Since its founding 35 years ago, the defining characteristics and mission of the Institute for Energy Research have remained constant: that free markets, the rule of law, and property rights result in freedom, opportunity, and human  betterment.

The belief in the power of individuals guides our work. Yes, our focus is on shaping energy policy, but in reality, it has always been about advancing individual freedom for wide social benefits.

IER elucidates the history and operation of free energy markets relative to those structured by government intervention. Upon this record, IER favors public policies advancing energy entrepreneurship and choice, while critiquing and opposing regulatory programs such as differential taxation, price controls, import restrictions, usage edicts, and public grants.

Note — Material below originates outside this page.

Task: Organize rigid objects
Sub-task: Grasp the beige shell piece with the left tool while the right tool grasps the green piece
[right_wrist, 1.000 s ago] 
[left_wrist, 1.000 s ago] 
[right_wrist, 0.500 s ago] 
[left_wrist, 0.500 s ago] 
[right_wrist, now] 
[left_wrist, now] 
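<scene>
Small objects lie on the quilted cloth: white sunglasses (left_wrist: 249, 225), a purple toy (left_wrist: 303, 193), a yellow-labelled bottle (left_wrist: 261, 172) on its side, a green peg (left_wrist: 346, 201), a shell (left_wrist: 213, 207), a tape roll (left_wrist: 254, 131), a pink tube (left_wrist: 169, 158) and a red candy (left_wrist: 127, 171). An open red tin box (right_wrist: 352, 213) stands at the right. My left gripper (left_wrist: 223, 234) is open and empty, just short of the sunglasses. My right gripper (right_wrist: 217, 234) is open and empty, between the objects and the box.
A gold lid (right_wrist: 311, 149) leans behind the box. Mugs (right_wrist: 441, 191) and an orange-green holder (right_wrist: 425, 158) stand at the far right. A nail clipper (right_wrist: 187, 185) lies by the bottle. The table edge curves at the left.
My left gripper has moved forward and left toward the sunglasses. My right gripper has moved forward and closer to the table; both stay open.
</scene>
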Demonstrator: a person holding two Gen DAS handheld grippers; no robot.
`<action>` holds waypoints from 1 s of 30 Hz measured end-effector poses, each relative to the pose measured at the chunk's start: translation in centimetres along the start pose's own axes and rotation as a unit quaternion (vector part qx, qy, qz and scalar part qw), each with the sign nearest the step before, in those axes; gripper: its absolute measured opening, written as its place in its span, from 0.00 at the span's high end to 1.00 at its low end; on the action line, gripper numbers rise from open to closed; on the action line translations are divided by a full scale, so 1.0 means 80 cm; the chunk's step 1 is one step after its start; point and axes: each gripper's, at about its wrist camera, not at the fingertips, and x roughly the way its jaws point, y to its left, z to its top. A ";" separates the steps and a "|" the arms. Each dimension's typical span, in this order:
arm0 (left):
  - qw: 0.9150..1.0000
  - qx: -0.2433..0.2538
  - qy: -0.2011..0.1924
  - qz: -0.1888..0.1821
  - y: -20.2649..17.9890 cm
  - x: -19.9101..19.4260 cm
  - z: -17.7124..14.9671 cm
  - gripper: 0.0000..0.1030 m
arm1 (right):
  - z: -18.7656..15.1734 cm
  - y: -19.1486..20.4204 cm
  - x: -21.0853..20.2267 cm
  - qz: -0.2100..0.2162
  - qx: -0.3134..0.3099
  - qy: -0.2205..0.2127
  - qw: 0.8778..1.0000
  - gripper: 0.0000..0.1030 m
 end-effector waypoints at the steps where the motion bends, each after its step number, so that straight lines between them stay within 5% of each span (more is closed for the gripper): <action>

Energy markets today are heavily politicized without the best interests of producers, consumers, and taxpayers in mind. That needs to change, in order to reduce energy prices, improve energy reliability, and shrink government spending and associated debt. Energy choices should involve voluntary exchange between consenting adults, with the rule of law discouraging and rectifying instances of force and fraud. Neutral government would be confined to its core responsibility of protecting individual rights.

Terms that describe IER’s positions are free market, classical liberal, or libertarian. This think tank is beholden to no particular energy, industry, or company.  In this context, IER can be characterized as pro-consumer, pro-entrepreneur, and pro-taxpayer.

At the IER website, the following description of the institute is provided.

The Institute for Energy Research (IER) is a not-for-profit organization that conducts intensive research and analysis on the functions, operations, and government regulation of global energy markets. IER maintains that freely functioning energy markets provide the most efficient and effective solutions to today’s global energy and environmental challenges and, as such, are critical to the well-being of individuals and society.


A Principled Organization

IER has earned a solid reputation for its scholarly approach to energy analysis and free-market energy and environmental policy. IER’s perspective is predicated on:

Free Markets: History shows that private-property rights, market exchange, and the rule of law have resulted in affordable energy, improved living standards, and a cleaner environment.

Objective Science: Public policy, particularly in the environmental area, should be based on objective science, not emotional or improbable scenarios that invite wealth-reducing government activism, which often impairs society’s resilience in the face of change.

Efficient Outcomes: The welfare of energy consumers, energy producers, and taxpayers can and should be considered together.

Impartial, Unbiased Analysis: Government policies should be predictable, simple, and technology-neutral. This approach will spur capital formation in the energy industry and promote technological innovation.

Public-Policy Tradeoffs: Policies that attempt to correct “market failure” in energy markets must be tempered with the reality of “government failure.” It is inappropriate to compare idealized government actions with real-world market outcomes. Government policies are implemented by politicians and bureaucracies, not by unbiased and informed experts.

Issues: The Biden Administration’s whole of government approach to energy and climate has put politics over consumers and taxpayers. Duplicating the grid and the transportation network with inferior energies and products is not only wasteful. It creates government dependency and political paralysis going into the future.